* MATERIAL FOR THE TASK *
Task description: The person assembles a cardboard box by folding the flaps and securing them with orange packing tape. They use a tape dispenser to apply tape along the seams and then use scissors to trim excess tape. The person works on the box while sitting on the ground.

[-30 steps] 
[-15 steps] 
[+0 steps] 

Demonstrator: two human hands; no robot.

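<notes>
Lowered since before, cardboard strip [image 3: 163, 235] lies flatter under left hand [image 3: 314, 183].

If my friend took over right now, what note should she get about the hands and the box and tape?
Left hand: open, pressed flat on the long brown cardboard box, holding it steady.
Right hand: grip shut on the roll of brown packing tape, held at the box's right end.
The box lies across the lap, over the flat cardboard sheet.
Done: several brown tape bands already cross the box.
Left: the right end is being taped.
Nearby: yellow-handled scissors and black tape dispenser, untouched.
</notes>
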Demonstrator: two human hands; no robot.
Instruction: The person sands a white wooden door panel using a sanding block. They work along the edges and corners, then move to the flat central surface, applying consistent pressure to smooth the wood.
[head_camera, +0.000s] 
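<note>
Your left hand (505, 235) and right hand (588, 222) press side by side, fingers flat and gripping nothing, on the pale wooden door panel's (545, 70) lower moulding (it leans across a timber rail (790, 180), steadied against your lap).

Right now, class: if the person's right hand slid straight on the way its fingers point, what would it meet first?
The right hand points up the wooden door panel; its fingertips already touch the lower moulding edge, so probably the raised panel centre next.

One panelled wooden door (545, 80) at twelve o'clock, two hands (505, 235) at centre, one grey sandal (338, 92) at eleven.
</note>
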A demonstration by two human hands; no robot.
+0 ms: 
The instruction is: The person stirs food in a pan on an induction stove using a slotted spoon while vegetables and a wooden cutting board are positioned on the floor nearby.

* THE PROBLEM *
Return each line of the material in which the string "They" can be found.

* YOUR SOLUTION *
Task description: The person assembles a cardboard box by folding the flaps and securing them with orange packing tape. They use a tape dispenser to apply tape along the seams and then use scissors to trim excess tape. The person works on the box while sitting on the ground.
Instruction: The person sands a white wooden door panel using a sanding block. They work along the edges and corners, then move to the flat central surface, applying consistent pressure to smooth the wood.

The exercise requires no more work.